How can we track the progress of UMAP for large data-set
For huge data-set is there a way where we can print something or track progress bar?
um = umap.UMAP(n_neighbors=10,min_dist=0.1,n_components=120,metric='cosine') vec_agent = um.fit_transform(embeddings.tolist(),show_progress_bar=True)
um = umap.UMAP(n_neighbors=10, min_dist=0.1, n_components=120, metric='cosine', verbose=True)
Will provide some verbose output while it works, giving at least some feedback. The current main branch on github also has a PR merged in that provides progress bars (a release to pip including this hasn't happened yet).
can we use callback function to update a tqdm progress bar after each iteration?
If I want to programmatically access the progress (so I can notify some external service every 100 epochs for example) is that possible?
As it stands you can potentially pass tqdm_kwds with a file argument that provides a buffer where tqdm will write progress to, and monitor that.
If you need something a little more specific then you can always patch the code here: https://github.com/lmcinnes/umap/blob/27a89123bf10fcb7678afb9b4474ea59a8fa50d8/umap/layouts.py#L411-L415 with a call out to whatever you wish (n is the epoch number).
In principle I could add a callback function; I was unsure what that should look like, so I didn't. I am open to suggestions though.

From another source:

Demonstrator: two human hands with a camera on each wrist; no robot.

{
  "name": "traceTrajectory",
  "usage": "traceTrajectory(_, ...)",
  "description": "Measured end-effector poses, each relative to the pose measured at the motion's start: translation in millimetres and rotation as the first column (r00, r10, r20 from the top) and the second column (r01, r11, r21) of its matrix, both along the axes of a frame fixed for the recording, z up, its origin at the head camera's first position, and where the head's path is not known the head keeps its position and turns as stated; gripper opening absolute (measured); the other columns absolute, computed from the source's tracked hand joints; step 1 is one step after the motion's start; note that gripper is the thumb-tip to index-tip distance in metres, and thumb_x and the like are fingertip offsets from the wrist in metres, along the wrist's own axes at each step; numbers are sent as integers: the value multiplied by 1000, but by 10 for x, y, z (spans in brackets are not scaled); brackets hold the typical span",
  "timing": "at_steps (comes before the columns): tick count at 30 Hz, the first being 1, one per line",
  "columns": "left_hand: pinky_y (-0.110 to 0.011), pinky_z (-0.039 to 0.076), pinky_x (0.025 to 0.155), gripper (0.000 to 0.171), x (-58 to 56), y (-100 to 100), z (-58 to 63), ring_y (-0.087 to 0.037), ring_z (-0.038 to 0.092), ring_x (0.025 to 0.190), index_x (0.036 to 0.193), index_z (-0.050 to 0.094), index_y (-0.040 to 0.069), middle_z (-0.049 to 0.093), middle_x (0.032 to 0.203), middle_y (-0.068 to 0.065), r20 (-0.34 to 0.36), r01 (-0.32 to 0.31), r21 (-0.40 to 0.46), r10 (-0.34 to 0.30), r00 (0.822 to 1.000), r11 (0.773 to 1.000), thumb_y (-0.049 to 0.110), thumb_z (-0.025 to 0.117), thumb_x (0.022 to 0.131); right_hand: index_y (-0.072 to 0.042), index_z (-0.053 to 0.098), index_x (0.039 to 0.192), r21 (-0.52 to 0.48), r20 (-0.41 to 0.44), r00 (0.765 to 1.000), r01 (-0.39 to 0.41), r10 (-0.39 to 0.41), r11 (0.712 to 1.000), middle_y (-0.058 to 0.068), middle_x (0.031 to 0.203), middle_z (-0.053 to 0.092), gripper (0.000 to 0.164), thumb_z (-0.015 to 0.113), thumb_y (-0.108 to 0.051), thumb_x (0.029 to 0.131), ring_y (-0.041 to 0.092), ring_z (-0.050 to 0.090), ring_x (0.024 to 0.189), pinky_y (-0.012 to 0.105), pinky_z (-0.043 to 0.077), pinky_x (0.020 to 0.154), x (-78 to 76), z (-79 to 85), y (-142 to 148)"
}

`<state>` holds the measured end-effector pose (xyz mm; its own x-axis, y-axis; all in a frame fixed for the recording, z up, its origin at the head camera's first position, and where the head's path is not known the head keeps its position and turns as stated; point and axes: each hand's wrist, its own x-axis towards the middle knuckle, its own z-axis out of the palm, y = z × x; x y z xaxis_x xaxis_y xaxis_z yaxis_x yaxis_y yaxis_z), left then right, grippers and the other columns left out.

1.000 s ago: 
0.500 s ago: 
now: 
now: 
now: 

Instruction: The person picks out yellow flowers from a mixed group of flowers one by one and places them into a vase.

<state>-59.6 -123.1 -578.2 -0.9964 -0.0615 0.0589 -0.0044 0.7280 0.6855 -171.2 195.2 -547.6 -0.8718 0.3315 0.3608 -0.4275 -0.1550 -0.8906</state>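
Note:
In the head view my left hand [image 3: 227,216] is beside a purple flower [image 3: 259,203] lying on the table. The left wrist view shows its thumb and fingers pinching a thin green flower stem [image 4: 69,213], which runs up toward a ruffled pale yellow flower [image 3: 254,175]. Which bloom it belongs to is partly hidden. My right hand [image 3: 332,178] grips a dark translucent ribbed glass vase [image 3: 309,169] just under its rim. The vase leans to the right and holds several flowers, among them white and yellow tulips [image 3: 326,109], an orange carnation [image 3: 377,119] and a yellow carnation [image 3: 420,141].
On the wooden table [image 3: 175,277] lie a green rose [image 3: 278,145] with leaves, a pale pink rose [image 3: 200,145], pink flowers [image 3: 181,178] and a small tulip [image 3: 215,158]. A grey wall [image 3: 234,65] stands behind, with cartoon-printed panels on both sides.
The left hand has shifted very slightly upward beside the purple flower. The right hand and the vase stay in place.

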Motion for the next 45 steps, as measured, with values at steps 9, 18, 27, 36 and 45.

The buffer solution worked pretty well for me, doing something like this:
class ProgressWriter:
def write(self, text):
match = re.search(r"(\d+)/(\d+)", text)
if match:
n, total = map(int, match.groups())
print("custom progress", n, total)
# custom reporting logic here
def flush(self):
pass
tqdm_kwds = {"file": progress_writer", disable": False }
reducer = umap.UMAP(
n_neighbors=25,
min_dist=0.05,
metric='cosine',
tqdm_kwds=tqdm_kwds,
verbose=True,
)
thank you!